Add ability to optionally ignore dev dependencies in NPM projects (Gemnasium)

Problem to solve

When running Dependency Scanning on Node.JS npm projects, Gemnasium scans all dependencies, including devDependencies. However, typically devDependencies are not installed in a production environment, and so they don't warrant security warnings. The dependencies being scanned shouldn't be the ones installed when running npm install --production or npm ci --production.

For instance, in a project having the following package.json dependency file, my_test_framework and another_dev_dep shouldn't be scanned.

{
  "dependencies": {
    "my_dep": "^1.0.0",
    "another_dep": "~2.2.0"
  },
  "devDependencies" : {
    "my_test_framework": "^3.1.0".
    "another_dev_dep": "1.0.0 - 1.2.0"
  }
}

Intended users

• Sasha (Software Developer)
• Devon (DevOps Engineer)
• Sam (Security Analyst)
• Alex (Security Operations Engineer)

Proposal

Introduce a new CI variable named DS_INCLUDE_DEV_DEPENDENCIES. When it's "false", the Dependency Scanning job ignores development dependencies when scanning npm projects.

DS_INCLUDE_DEV_DEPENDENCIES is false by default to ensure backward compatibility. The behavior doesn't change.

Further details

Technically, we can leverage the dev field of the dependencies listed in npm lock files. See https://gitlab.com/gitlab-org/security-products/analyzers/gemnasium/-/blob/v2.35.0/scanner/parser/npm/fixtures/simple/package-lock.json#L11

• parser.ParseFunc is changed to accept parsing options of type parser.Options. Options.IncludeDev (bool) is set to make the parser ignore dev dependencies.
• npm.Parse is changed to capture the dev field. If parser.Options.IncludeDev is false, then it skips dependencies where dev is true. If a dependency is dev and non-dev, then it should not be skipped.
• scanner.Scanner has a new parsingOptions field. scanner.Flags and scanner.NewParser are updated so that parsing options can be configured using CLI flags. Parsing options are passed to the Parse function, in Scanner.scanFile.

Documentation

Document DS_INCLUDE_DEV_DEPENDENCIES in Configuring specific analyzers used by dependency scanning.

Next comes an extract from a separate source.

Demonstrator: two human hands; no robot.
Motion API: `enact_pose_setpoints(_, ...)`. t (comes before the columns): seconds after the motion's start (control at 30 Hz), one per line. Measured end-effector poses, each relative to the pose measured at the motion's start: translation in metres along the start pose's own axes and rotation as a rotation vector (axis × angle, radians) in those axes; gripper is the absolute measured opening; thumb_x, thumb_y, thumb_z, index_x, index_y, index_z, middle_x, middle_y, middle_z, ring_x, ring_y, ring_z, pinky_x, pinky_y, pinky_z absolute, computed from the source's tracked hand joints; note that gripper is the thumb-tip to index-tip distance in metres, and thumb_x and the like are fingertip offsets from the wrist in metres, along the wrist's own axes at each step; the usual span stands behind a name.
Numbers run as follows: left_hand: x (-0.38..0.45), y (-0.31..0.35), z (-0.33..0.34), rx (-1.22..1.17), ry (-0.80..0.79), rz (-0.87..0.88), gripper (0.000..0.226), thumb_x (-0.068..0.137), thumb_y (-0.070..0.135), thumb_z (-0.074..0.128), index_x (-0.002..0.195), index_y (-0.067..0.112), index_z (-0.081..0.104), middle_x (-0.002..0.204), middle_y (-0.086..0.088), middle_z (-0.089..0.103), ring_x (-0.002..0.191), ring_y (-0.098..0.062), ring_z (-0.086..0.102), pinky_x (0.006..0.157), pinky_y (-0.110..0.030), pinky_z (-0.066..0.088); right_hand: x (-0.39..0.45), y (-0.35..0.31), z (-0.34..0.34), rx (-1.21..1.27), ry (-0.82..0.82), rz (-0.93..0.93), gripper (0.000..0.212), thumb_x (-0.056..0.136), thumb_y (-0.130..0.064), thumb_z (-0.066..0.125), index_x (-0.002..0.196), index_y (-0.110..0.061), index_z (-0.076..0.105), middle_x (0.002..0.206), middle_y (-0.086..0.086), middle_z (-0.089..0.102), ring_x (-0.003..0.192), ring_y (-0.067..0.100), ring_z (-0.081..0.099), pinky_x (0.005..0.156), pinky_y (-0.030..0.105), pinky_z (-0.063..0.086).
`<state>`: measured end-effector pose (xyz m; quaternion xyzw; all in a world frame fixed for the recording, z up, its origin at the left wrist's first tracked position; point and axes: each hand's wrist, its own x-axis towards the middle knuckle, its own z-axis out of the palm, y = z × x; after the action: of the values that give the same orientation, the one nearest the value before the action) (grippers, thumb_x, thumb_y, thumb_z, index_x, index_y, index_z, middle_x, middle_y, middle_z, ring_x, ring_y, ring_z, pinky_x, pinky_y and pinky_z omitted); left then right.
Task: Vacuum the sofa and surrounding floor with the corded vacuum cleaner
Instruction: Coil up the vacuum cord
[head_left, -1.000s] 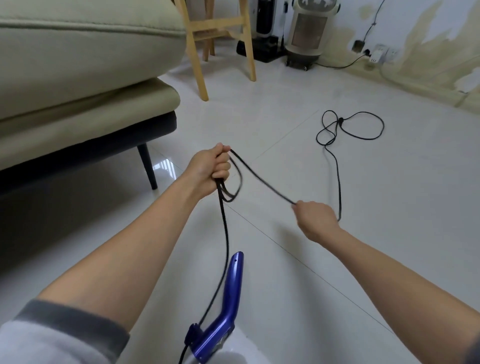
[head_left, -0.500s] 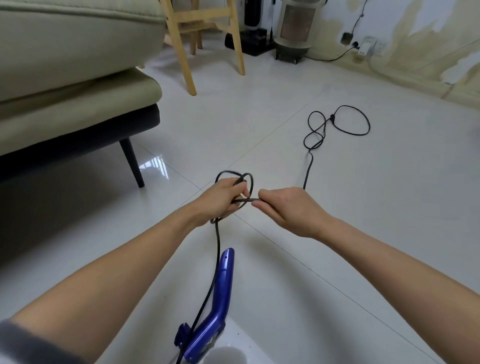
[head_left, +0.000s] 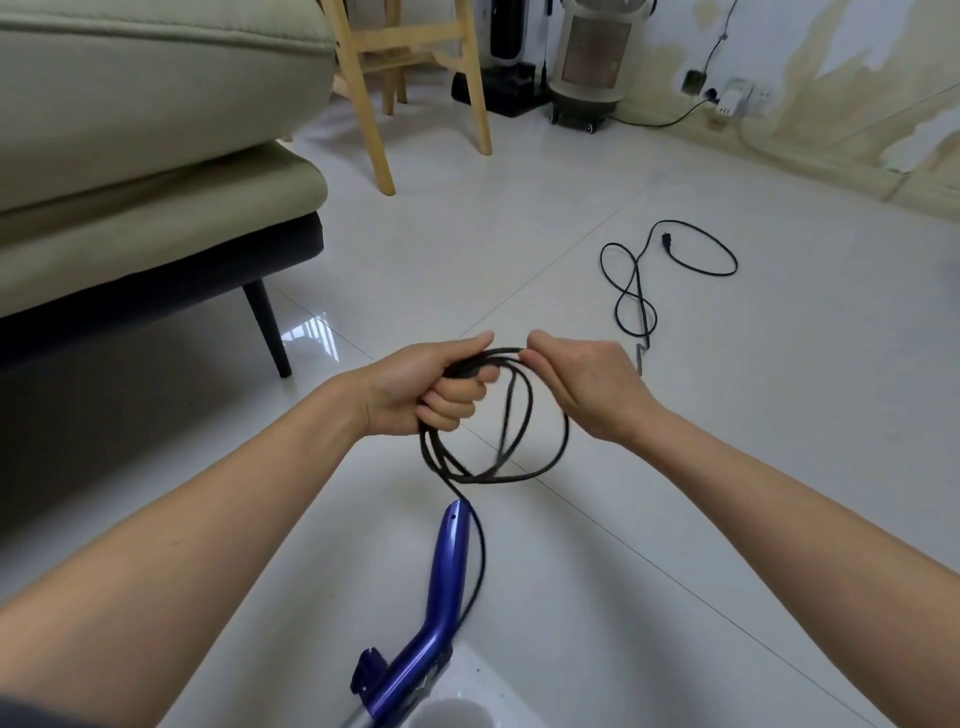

• It's only supported for npm projects.
• It defaults to false, and dev dependencies are not skipped by default.
• When set to "false", dev dependencies are excluded from the scan; dev dependencies and their vulnerabilities are not reported.

Testing

A new image spec (integration test) is added to gemnasium, to check that devDependencies are ignored when DS_INCLUDE_DEV_DEPENDENCIES is "false".

Also, the unit tests of the npm parser are updated, to test the extraction of the dev boolean field.

Implementation plan

• Update gemnasium
  • Pass parsing options to lock file parsers.
  • Introduce new IncludeDev parsing option.
  • Update npm lock file parser to skip dev dependencies depending on parsing options.
  • Update scanner to set up parsing options based on CLI flags.
  • Add image spec for npm project when DS_INCLUDE_DEV_DEPENDENCIES is "false".
• Update documentation
  • Document DS_INCLUDE_DEV_DEPENDENCIES.
• Create issues to cover all package managers supported by Gemnasium.